## Stored data
Start of Block

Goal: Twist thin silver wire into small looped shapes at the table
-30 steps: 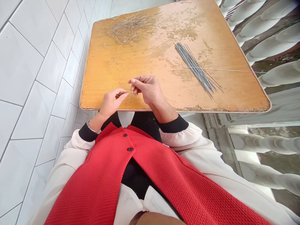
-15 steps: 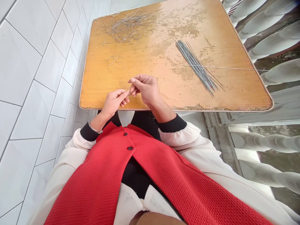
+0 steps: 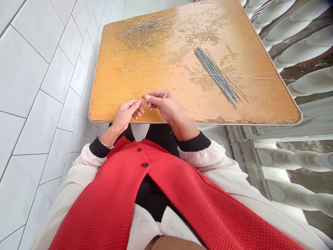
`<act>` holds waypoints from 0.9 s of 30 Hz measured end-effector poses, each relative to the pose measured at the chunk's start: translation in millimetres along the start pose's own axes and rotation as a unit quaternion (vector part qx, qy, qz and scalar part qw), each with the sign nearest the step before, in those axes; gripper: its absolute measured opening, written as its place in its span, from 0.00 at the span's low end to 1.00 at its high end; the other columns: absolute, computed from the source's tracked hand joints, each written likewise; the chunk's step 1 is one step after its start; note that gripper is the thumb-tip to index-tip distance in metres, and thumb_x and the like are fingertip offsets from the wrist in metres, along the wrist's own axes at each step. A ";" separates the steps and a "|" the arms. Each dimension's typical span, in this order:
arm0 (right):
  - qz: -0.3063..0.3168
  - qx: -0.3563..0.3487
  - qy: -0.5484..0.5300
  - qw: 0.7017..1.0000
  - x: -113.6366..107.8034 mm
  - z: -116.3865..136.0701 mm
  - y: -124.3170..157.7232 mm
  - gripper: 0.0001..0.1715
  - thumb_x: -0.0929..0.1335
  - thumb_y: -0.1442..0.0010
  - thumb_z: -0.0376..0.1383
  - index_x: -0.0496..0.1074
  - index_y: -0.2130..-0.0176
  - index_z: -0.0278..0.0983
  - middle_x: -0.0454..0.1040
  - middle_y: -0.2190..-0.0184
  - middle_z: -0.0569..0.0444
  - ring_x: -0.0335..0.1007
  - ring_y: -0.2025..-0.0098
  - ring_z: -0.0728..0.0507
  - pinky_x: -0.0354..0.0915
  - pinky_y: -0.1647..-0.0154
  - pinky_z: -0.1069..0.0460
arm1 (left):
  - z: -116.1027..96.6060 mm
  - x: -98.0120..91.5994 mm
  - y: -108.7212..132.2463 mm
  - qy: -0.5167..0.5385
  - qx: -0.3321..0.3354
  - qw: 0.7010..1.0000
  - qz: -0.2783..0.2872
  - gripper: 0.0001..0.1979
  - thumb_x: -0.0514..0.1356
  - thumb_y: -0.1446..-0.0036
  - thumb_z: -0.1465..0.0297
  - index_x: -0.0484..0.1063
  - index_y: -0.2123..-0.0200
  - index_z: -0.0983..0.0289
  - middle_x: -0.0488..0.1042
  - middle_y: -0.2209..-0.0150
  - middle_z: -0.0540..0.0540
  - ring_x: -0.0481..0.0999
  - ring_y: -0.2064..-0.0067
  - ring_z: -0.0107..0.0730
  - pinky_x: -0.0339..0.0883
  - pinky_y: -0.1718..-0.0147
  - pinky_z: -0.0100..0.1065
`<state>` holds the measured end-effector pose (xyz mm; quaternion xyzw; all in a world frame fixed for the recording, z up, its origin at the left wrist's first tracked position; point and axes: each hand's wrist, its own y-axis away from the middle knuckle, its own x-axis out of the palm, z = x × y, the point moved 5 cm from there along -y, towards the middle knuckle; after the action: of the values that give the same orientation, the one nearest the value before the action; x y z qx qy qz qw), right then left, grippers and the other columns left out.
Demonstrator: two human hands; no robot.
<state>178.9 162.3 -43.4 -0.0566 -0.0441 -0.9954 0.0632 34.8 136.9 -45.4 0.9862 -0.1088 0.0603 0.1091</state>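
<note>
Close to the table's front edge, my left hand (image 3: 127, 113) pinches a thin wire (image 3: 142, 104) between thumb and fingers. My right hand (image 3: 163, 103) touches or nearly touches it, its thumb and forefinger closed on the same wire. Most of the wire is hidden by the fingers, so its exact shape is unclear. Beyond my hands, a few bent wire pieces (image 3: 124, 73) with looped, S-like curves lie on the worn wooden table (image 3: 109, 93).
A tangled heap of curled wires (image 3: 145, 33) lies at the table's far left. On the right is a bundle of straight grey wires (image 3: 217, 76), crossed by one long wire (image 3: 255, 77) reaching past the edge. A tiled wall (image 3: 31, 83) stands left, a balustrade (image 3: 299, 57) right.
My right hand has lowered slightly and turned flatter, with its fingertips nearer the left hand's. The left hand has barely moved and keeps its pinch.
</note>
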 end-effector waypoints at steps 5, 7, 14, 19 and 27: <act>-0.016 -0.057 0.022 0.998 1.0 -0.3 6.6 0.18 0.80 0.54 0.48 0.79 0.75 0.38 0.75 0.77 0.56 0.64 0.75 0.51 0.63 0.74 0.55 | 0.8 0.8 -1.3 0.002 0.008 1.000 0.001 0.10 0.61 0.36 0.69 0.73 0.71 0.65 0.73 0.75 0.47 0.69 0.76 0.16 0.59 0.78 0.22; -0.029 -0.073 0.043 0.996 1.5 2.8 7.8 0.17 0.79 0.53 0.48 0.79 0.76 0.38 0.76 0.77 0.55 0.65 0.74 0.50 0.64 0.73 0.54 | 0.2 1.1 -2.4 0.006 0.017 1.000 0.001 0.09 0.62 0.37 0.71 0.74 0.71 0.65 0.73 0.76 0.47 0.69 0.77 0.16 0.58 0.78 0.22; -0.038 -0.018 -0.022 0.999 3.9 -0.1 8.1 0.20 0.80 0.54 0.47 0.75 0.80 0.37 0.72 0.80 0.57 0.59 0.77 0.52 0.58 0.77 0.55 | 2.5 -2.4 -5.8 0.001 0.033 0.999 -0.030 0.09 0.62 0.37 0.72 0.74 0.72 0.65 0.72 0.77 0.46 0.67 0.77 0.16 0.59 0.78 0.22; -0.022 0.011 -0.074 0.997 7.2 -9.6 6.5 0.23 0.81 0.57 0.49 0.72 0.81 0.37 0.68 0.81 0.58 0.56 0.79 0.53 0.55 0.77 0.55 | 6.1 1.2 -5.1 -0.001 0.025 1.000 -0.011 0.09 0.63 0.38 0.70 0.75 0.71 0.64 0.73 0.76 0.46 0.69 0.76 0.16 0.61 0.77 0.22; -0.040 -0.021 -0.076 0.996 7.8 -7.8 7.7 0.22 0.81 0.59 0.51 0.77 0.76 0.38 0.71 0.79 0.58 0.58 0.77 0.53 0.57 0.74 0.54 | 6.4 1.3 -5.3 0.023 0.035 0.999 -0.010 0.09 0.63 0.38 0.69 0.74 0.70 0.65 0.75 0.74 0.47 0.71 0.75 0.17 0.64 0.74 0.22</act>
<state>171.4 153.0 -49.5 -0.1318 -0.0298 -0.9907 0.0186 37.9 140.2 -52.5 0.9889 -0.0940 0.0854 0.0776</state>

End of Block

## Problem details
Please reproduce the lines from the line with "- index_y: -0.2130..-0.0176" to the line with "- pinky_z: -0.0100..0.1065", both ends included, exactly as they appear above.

## Output below
  - index_y: -0.2130..-0.0176
  - index_z: -0.0278..0.0983
  - middle_x: -0.0454..0.1040
  - middle_y: -0.2190..-0.0184
  - middle_z: -0.0569..0.0444
  - ring_x: -0.0335..0.1007
  - ring_y: -0.2025..-0.0098
  - ring_z: -0.0728..0.0507
  - pinky_x: -0.0354..0.0915
  - pinky_y: -0.1647..-0.0154
  - pinky_z: -0.1069..0.0460
arm1 (left):
  - z: -116.1027..96.6060 mm
  - x: -98.0120..91.5994 mm
  - y: -108.7212..132.2463 mm
  - qy: -0.5167..0.5385
  - qx: -0.3321..0.3354
  - qw: 0.7010..1.0000
  - qz: -0.2783..0.2872
  - gripper: 0.0001..0.1979
  - thumb_x: -0.0514..0.1356
  - thumb_y: -0.1446..-0.0036
  - thumb_z: -0.1465..0.0297
  - index_x: -0.0484..0.1063
  - index_y: -0.2123..-0.0200
  - index_z: -0.0983..0.0289
  - middle_x: -0.0488..0.1042
  - middle_y: -0.2209..-0.0150
  - middle_z: -0.0540..0.0540
  - ring_x: -0.0481..0.0999
  - ring_y: -0.2064..-0.0067
  - ring_z: -0.0107..0.0730
  - pinky_x: -0.0339..0.0883
  - pinky_y: -0.1718..-0.0147
  - pinky_z: -0.0100..0.1065

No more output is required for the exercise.